Exercise prompt | Find the word "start" in the records below. List each line containing it.

Data supplied |
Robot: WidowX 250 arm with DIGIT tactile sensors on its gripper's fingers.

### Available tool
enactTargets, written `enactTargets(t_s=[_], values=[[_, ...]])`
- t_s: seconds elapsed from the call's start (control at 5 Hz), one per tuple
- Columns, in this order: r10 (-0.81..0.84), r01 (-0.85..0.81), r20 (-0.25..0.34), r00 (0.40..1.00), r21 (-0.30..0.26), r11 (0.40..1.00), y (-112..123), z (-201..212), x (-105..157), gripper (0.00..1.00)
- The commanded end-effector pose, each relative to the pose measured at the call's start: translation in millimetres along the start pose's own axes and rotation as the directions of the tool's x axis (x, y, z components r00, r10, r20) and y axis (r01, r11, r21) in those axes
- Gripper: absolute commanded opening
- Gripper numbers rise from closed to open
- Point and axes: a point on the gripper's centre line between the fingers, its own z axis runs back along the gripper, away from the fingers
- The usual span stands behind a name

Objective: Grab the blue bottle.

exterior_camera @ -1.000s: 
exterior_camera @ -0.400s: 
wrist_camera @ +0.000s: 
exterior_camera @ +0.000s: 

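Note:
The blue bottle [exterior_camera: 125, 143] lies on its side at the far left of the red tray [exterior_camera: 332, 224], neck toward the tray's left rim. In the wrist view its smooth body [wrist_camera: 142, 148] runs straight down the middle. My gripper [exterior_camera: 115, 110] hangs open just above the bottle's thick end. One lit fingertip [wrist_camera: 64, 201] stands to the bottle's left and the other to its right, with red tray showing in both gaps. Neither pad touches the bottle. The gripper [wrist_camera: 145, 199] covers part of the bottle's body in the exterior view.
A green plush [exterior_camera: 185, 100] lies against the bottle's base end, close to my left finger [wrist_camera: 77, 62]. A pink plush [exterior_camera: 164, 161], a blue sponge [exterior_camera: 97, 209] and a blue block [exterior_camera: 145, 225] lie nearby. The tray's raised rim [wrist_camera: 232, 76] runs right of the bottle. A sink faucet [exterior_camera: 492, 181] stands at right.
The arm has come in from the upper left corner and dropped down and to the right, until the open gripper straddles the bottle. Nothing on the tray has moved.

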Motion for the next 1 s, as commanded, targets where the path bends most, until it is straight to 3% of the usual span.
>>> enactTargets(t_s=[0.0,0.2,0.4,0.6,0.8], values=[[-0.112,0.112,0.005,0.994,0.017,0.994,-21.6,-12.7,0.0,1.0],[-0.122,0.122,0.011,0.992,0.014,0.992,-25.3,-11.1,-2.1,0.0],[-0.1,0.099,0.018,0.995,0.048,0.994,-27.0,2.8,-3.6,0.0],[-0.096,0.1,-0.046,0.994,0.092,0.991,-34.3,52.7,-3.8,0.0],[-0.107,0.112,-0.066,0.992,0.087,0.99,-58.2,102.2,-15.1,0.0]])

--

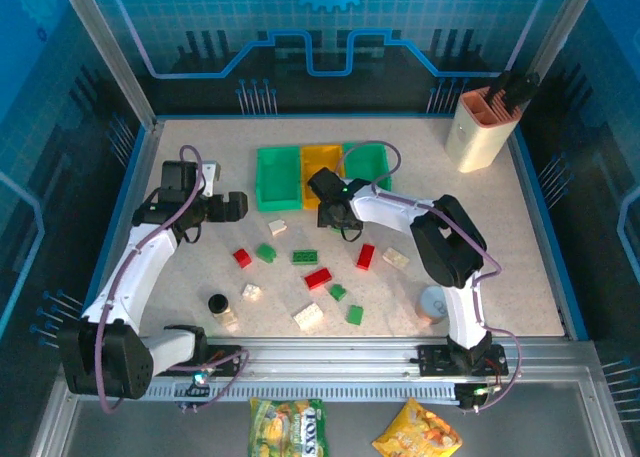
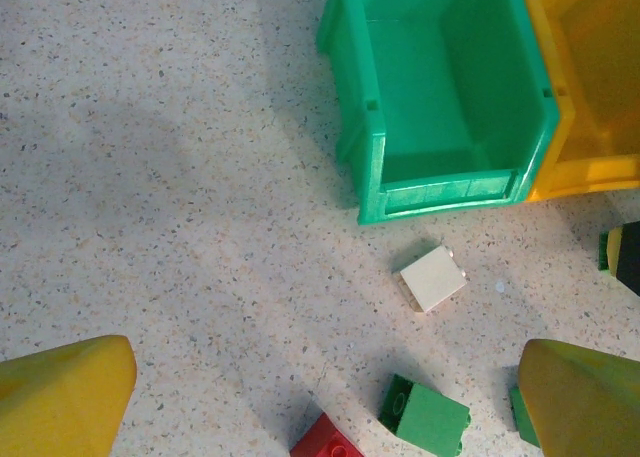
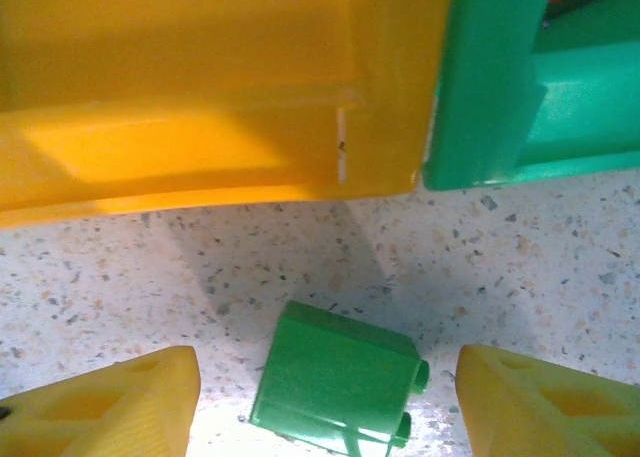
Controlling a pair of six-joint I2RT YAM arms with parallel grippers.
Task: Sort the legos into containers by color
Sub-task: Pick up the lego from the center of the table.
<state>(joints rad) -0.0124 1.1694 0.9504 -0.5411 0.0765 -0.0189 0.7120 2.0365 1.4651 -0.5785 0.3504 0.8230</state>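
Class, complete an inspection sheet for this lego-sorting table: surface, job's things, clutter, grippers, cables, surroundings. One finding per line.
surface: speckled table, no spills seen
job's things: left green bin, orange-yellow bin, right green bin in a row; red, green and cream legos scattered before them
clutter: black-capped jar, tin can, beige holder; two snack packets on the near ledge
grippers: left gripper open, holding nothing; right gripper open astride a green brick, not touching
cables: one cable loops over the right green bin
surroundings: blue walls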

Result of the exercise |
- t_s: seconds elapsed from the call's start (control at 5 Hz), one per tuple
- The commanded end-effector pose, each relative to the pose measured at the call's start: translation in millimetres along the start pose's own axes and rotation as the directions of the tool's x axis (x, y, z components r00, r10, r20) and y axis (r01, r11, r21) in those axes

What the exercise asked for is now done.